The Deep Web is sca-ry.


  • NightliteNightlite Member UncommonPosts: 227
    There should be a power switch located on the mainboard somewhere, I would try that.
  • NightliteNightlite Member UncommonPosts: 227
    Considering it sounds like you have a multimeter handy, I would just test the power switch.. if there isn't a power button on the board. Should be momentary contact.
  • RidelynnRidelynn Member EpicPosts: 7,210

    Have you tried manually starting on the motherboard (short across the Power On pins on the motherboard header, rather than using the switch/button on the case)?

    Also, pull all the DIMMs/HDD/SSD/graphics cards out, leave just the CPU in (with it's heat sink, don't need to pull that).

    If your lucky, it could be as simple as a bad case switch. I've seen a bad DIMM or PCI card cause a system to completely not power up - strange but it's happened.

    If no fans are spinning up when you try that, odds are you wouldn't be getting a beep anyway. If it fails to turn on by directly jumping the Power On header with pretty much everything pulled and the power supply passes the paperclip test, the motherboard is toast.

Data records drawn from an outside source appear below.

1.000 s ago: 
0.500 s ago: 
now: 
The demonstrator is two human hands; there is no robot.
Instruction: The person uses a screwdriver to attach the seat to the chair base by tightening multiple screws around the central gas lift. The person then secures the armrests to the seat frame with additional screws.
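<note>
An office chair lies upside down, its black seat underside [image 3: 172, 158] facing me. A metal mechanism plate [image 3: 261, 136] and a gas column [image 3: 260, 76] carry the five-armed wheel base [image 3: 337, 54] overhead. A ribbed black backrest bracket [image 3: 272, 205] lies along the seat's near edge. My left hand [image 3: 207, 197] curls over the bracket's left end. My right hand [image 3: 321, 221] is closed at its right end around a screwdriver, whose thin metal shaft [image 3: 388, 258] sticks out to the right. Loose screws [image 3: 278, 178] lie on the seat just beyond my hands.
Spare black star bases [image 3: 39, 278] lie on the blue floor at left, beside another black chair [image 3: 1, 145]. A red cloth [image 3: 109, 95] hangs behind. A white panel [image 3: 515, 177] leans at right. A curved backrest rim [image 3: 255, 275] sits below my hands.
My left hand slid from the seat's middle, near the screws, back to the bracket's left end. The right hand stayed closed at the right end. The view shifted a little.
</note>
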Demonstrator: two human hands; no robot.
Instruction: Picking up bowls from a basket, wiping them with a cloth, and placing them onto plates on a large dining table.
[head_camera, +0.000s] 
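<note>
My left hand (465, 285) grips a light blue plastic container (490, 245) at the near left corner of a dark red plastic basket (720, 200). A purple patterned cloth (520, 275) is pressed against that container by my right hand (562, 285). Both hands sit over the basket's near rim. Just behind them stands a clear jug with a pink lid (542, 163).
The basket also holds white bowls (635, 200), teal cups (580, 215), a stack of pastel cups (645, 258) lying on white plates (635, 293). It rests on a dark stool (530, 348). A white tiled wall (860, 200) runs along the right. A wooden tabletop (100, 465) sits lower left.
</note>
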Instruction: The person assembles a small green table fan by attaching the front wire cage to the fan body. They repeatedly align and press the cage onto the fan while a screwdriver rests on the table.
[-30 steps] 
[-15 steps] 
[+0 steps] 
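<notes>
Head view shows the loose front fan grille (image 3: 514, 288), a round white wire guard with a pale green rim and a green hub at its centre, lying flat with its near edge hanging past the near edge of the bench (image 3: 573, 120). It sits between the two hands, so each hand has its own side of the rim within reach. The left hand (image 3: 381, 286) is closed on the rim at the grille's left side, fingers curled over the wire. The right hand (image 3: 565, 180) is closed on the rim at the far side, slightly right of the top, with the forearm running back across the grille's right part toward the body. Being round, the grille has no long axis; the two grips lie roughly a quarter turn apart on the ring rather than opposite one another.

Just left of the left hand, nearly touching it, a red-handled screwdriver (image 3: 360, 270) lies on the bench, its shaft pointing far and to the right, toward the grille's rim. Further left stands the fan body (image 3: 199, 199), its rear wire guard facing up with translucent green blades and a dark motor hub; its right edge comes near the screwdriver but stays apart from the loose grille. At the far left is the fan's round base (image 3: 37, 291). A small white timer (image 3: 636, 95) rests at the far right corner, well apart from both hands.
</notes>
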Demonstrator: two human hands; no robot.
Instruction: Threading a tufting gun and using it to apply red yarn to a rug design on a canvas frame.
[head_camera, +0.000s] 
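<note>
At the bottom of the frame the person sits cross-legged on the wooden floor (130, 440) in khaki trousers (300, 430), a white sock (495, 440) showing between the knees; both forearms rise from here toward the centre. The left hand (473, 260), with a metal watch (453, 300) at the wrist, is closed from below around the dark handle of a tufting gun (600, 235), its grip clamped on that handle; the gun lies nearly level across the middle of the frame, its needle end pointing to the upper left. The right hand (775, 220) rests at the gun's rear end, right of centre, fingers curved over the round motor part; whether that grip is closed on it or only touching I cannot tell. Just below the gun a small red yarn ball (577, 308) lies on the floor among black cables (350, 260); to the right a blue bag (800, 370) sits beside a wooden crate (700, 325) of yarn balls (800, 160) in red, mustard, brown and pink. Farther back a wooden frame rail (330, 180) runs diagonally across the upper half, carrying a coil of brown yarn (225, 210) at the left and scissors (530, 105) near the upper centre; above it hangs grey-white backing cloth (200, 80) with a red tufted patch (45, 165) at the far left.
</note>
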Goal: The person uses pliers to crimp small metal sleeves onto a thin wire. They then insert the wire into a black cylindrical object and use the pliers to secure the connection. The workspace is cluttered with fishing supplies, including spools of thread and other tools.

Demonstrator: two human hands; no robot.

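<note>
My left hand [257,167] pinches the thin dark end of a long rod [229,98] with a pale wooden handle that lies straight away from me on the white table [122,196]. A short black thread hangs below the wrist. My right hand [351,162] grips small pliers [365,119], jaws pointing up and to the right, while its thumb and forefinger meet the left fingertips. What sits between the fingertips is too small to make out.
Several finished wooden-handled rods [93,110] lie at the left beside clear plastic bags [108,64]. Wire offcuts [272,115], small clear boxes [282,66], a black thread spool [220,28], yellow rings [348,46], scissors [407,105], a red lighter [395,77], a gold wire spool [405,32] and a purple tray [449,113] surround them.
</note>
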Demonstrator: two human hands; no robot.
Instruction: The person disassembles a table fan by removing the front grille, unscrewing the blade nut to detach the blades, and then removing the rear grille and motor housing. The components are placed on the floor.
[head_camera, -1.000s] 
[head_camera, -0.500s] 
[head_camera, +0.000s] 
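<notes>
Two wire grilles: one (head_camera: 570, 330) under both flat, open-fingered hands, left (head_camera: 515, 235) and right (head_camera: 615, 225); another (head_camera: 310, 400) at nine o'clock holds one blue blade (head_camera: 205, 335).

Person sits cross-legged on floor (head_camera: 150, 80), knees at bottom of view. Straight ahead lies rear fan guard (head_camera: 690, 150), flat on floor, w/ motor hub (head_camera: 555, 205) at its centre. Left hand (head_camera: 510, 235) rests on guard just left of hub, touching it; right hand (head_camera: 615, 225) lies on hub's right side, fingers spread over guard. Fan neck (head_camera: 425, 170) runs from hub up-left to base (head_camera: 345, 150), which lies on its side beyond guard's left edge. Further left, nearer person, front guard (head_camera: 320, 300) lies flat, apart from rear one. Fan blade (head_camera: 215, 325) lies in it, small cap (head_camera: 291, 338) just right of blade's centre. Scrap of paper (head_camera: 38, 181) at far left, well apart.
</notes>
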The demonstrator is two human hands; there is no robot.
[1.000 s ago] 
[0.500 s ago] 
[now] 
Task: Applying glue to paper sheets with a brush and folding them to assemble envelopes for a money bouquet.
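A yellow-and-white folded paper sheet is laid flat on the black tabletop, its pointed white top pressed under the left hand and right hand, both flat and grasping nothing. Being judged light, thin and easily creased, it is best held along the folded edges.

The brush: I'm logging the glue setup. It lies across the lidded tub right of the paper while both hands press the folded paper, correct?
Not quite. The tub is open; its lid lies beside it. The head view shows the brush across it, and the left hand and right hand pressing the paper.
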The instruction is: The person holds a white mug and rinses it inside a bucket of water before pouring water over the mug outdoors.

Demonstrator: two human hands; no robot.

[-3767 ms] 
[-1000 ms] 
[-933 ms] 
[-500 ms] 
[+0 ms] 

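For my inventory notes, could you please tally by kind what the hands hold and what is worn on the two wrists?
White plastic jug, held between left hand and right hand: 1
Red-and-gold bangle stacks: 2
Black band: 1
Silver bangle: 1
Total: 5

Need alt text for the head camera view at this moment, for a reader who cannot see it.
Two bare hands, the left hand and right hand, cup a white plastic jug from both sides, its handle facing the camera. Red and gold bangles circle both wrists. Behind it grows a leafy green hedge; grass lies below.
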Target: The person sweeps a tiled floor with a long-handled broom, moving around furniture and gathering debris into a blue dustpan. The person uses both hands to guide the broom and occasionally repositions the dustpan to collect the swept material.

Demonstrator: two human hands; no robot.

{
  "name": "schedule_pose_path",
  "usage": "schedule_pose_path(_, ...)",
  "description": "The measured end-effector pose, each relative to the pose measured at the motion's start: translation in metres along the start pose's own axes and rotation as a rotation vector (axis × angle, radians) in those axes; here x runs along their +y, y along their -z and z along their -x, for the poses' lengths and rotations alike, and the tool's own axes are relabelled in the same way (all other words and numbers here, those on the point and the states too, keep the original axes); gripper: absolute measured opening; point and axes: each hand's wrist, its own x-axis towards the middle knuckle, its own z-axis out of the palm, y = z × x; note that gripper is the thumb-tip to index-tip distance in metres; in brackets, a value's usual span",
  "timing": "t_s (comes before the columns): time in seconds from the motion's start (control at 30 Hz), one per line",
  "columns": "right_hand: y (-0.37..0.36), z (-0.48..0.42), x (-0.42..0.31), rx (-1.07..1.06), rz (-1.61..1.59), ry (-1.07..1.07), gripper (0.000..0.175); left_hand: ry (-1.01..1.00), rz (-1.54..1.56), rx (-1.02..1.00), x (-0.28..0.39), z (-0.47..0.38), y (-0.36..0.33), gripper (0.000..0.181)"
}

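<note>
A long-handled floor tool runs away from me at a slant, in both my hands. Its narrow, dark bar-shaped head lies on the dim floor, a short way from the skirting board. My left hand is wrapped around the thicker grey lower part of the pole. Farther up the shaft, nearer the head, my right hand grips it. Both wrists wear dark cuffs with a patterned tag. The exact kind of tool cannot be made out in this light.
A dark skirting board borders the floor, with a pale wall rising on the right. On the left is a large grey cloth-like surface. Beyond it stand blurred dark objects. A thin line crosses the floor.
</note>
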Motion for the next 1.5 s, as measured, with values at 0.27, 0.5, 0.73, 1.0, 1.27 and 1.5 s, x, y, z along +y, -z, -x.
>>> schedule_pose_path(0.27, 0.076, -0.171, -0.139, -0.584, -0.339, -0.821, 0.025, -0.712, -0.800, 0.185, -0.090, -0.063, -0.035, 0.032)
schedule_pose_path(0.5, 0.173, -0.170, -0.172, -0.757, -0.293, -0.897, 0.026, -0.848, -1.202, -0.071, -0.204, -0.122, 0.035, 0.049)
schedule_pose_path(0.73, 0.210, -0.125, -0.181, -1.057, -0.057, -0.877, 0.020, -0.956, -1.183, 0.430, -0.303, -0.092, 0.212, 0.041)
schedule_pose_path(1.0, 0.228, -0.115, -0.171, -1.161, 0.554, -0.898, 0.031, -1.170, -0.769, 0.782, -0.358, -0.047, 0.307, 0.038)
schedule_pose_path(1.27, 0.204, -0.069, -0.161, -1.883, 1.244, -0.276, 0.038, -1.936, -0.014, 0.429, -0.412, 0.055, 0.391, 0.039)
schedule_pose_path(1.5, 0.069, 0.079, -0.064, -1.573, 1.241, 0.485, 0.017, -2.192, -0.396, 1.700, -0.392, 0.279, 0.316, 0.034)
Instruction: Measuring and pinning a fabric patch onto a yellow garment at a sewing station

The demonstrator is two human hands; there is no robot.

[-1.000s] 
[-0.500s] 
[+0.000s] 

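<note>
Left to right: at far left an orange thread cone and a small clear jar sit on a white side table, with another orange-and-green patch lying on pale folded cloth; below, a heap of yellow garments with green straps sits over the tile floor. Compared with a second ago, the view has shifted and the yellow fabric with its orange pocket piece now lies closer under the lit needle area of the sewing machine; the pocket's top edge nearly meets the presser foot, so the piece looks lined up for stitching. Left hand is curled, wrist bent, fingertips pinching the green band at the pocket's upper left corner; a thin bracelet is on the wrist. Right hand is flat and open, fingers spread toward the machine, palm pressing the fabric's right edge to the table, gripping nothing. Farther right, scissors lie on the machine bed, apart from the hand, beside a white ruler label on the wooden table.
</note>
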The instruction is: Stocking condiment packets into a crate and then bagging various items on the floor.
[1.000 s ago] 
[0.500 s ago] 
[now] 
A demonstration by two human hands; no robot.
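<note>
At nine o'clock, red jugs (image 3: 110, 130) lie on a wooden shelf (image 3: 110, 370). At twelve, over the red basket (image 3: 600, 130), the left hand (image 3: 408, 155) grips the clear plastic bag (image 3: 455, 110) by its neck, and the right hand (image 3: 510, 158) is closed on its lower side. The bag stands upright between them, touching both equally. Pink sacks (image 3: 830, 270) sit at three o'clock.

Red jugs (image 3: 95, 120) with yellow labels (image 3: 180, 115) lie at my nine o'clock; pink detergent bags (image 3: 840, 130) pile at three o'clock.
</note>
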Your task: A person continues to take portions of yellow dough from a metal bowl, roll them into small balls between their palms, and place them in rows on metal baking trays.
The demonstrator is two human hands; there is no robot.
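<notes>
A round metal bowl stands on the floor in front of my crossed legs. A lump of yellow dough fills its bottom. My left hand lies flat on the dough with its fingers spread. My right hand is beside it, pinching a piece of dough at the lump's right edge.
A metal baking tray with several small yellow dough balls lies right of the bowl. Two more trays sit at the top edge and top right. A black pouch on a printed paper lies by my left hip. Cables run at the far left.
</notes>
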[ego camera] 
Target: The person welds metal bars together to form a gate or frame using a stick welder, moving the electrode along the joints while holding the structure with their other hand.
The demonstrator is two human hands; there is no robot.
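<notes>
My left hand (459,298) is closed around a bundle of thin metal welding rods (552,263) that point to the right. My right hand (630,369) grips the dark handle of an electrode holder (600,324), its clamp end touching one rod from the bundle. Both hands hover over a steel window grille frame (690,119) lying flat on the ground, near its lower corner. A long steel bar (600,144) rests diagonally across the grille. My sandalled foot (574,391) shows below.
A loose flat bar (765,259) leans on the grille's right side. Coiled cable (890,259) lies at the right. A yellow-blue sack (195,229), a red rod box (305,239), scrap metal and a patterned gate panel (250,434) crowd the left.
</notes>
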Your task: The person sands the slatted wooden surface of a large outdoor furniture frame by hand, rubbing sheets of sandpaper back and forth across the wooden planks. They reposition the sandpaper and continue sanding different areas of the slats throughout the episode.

    That doesn't mean the power supply or any other part is good, mind you, but you can point to at least one part being definitively bad.

  • syntax42syntax42 Member UncommonPosts: 1,378
    Originally posted by Nightlite
    There should be a power switch located on the mainboard somewhere, I would try that.

    Not all motherboards have a power button on the board.  I would guess less than a quarter do, from personal experience.


    Identifying a bad component when the system won't POST is the hardest thing to do when you don't have spare components to test with.  The PSU voltage tested fine and the PSU fan turned on when you shorted the pins, so that is not likely to be the culprit.


    Start by going to a minimum configuration to POST.  The components you need are CPU, one DIMM, a video adapter, and the motherboard and PSU.  If you have integrated graphics on your CPU, remove your PCI-based GPU.  Reset the BIOS by following your motherboard's instruction manual.  Reseat everything.  Try one DIMM at a time.  If it still won't POST, the only thing you can do is guess and replace things.

  • ToxiaToxia Member UncommonPosts: 1,308
    Updated OP with current info and MOBO request.

    The Deep Web is sca-ry.

  • syntax42syntax42 Member UncommonPosts: 1,378

    I like Newegg's filters.  Makes it easy to find a part with specifications you want.


    If that link works, make sure you pick one with the SATA ports you need.